# Work instructions
Return every line of the listing exactly as written.

# Dataset content
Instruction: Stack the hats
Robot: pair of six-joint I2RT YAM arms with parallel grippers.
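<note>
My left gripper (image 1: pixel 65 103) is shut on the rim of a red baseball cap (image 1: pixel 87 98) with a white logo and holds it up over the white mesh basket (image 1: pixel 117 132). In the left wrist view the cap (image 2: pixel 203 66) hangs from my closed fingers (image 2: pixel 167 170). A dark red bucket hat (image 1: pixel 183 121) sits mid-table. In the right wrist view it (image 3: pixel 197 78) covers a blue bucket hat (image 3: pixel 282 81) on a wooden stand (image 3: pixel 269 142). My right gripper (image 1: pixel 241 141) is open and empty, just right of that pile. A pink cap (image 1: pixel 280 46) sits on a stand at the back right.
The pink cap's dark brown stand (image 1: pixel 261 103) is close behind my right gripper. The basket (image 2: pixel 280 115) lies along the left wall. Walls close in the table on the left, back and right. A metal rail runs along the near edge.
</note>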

# Result for this task
Instruction: Stack the hats
Robot: pair of six-joint I2RT YAM arms with parallel grippers.
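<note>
My left gripper (image 1: pixel 65 103) is shut on the rim of a red baseball cap (image 1: pixel 87 98) with a white logo and holds it up over the white mesh basket (image 1: pixel 117 132). In the left wrist view the cap (image 2: pixel 203 66) hangs from my closed fingers (image 2: pixel 167 170). A dark red bucket hat (image 1: pixel 183 121) sits mid-table. In the right wrist view it (image 3: pixel 197 78) covers a blue bucket hat (image 3: pixel 282 81) on a wooden stand (image 3: pixel 269 142). My right gripper (image 1: pixel 241 141) is open and empty, just right of that pile. A pink cap (image 1: pixel 280 46) sits on a stand at the back right.
The pink cap's dark brown stand (image 1: pixel 261 103) is close behind my right gripper. The basket (image 2: pixel 280 115) lies along the left wall. Walls close in the table on the left, back and right. A metal rail runs along the near edge.
</note>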

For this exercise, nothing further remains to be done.